Non, tous les membres de la communauté ne sont pas de cet avis. Par contre, c’est la police qui est intrinsèquement plutôt transphobe et anti-LGBT. Ce qu’on a vu à Lausanne vient clairement d’une culture discriminatoire inscrite dans les corps de police romands. Mais je pense que la majorité est consciente du nécessaire rôle de protection de la police. Cela ne veut pas dire qu’elle n’est pas critiquable. Les agents doivent être mieux formés, par des personnes concernées, et tenir leurs fichiers à jour notamment sur les transitions de genre.

Repeindre des bancs publics aux couleurs arc-en-ciel et trans, au fond, ça sert à quelque chose?
Oui, ça sert à banaliser. Les drapeaux permettent de faire entrer dans la conscience collective que beaucoup de personnes sont lesbiennes, gays, bisexuelles, trans et tous les autres et qu’il est normal de les côtoyer dans la vie de tous les jours. C’est comme ajouter des personnages LGBT dans les fictions ou rebaptiser des noms de rues. Mais certains n’aiment pas, car cela implique de sortir de leur zone de confort.

Donc vous invalidez les accusations de pinkwashing?
Non, je peux comprendre que certaines personnes le lui reprochent. A quelques mois des élections municipales à Lausanne, une inauguration de bancs peut être perçue comme intéressée, surtout de la part du municipal en charge de la sécurité, un thème qui a peu à peu à voir avec les bancs publics, me semble-t-il.

Vous-même, vous plaidez la convergence des luttes écologistes et LGBTQIA+. Ce n’est pas la même situation?
Malheureusement, la politique est plus clivante que rassembleuse, même en Suisse.
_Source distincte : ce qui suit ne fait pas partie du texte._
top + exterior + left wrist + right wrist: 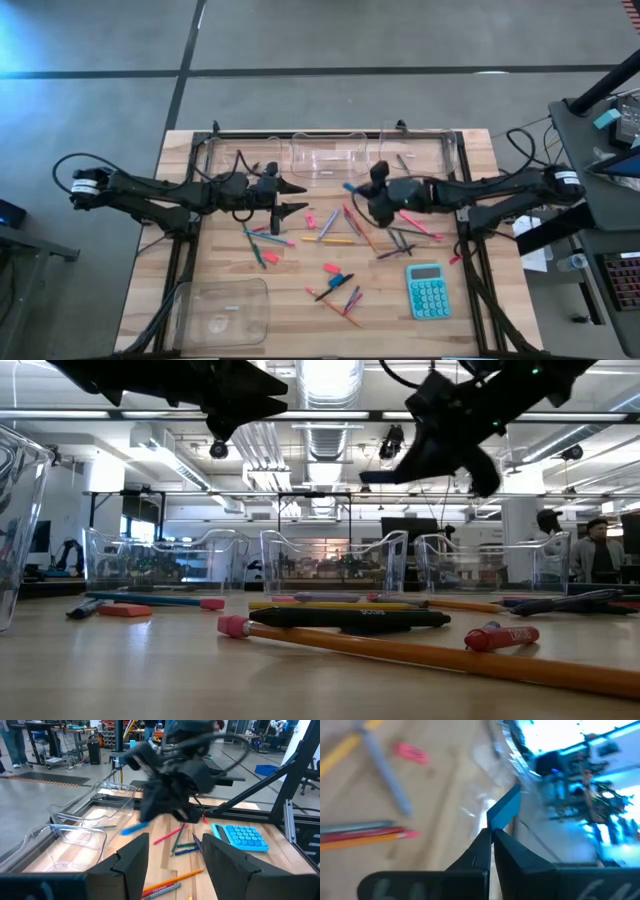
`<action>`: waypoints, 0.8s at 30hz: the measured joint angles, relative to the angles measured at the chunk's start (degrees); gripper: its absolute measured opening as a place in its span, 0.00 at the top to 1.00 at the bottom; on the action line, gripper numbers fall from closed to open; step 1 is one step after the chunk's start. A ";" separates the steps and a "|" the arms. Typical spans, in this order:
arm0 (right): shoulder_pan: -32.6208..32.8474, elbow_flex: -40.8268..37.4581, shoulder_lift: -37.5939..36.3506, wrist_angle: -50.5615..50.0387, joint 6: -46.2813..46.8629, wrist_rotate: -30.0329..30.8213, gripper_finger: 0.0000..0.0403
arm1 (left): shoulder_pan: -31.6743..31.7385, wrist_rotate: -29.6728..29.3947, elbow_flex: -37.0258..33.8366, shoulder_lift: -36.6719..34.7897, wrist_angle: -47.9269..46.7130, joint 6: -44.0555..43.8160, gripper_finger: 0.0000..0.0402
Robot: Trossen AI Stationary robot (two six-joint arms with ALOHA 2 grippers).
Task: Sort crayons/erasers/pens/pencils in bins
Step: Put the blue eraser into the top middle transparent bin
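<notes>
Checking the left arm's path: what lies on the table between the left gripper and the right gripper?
In the high view, a pink eraser and bare wood lie between the open left gripper and the right gripper, which is shut on a blue eraser.

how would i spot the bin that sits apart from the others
Start at the row of three clear bins along the far edge of the wooden table, then look to the opposite, near edge on the left arm's side. The lone clear bin sits in that corner. It is the only one away from the row, with no pencils or erasers around it.
</notes>
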 joint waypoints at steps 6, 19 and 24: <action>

J’ai quitté les Vert-e-s, non à cause du parti ou de ses idées, mais parce que l’engagement d’EPICÈNE en faveur de l’acceptation des personnes transgenres dans toutes les couches de la société est en dehors de la politique partisane. Cela me tient à cœur d’agir en politique, mais je ne peux pas le faire sans discuter avec les gens de droite, parmi lesquels il y a aussi des personnes LGBT. La question de nos droits doit concerner tous les partis.

Donc sans désobéissance civile, déprédations ou enfarinages?
Certaines actions se retournent contre les militants et leurs idées. Cela alimente la focalisation, à travers le mot «woke», sur tout ce qui n’est pas conforme. Ce n’est pas comme ça qu’on obtient des résultats. Je suis pour la convergence entre les luttes antiracistes, écologistes, féministes et queers, mais pas avec ces méthodes. Le problème, c’est qu’on est en train de reculer sur ces questions.